*How to complete this task*.
Please give back, word for word, only the lines starting at the one containing "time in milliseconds" and ending at the one containing "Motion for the" within the material below.

*Data segment*.
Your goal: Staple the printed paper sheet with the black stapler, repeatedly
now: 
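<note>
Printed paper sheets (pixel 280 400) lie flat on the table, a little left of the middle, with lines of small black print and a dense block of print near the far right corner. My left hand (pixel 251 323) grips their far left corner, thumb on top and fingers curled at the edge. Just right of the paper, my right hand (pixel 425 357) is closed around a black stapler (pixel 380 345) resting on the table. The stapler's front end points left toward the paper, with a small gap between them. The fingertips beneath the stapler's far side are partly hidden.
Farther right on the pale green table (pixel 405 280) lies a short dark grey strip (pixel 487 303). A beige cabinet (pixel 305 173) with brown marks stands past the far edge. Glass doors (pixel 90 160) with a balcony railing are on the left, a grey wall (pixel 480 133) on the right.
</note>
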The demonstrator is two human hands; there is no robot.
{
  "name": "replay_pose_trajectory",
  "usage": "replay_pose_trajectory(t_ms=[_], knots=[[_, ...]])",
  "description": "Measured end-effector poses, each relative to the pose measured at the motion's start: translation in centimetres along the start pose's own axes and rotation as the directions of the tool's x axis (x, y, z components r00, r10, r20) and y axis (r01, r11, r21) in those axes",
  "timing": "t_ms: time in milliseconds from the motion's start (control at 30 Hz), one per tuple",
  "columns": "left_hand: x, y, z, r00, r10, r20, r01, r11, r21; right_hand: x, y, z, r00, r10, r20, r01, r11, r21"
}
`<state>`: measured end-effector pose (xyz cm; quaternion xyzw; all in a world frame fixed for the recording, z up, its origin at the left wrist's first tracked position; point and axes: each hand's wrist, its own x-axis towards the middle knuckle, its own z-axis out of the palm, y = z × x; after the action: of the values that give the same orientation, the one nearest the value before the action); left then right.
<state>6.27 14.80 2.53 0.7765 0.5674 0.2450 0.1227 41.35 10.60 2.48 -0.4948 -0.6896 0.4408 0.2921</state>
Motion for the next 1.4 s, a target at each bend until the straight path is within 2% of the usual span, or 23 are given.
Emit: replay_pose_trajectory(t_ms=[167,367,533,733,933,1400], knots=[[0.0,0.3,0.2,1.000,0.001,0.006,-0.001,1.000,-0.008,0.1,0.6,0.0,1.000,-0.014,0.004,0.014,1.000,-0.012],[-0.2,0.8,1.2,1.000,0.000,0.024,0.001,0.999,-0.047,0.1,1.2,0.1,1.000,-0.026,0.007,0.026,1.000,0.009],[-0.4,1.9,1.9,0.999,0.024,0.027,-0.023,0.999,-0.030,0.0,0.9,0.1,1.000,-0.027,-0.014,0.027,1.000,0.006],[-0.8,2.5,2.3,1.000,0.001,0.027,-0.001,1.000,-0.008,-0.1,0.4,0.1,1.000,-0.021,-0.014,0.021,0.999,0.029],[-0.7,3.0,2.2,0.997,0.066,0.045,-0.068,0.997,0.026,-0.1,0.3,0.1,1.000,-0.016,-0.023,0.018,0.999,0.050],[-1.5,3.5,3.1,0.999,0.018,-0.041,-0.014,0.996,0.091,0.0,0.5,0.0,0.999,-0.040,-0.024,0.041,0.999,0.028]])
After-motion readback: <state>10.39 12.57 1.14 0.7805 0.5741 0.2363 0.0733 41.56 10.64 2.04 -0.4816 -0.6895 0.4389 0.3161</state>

*Answer to the problem*.
  "timing": "t_ms: time in milliseconds from the motion's start (control at 30 Hz), one per tuple",
  "columns": "left_hand: x, y, z, r00, r10, r20, r01, r11, r21; right_hand: x, y, z, r00, r10, r20, r01, r11, r21"
}
`<state>`: measured end-effector pose (xyz cm; quaternion xyzw; all in a world frame fixed for the recording, z up, its origin at the left wrist's first tracked position; point and axes: each hand's wrist, its own x-axis towards the middle knuckle, its own z-axis out of the palm, y = z × x; after the action: of the values that give the same orientation, the one nearest the value before the action); left then right.
<state>6.27 14.80 2.53 0.7765 0.5674 0.2450 0.1227 41.35 10.60 2.48 -0.4948 -0.6896 0.4408 0.2921</state>
Motion for the next 1.4 s, a target at each bend until the straight path is within 2% of the usual span, or 23 are given.

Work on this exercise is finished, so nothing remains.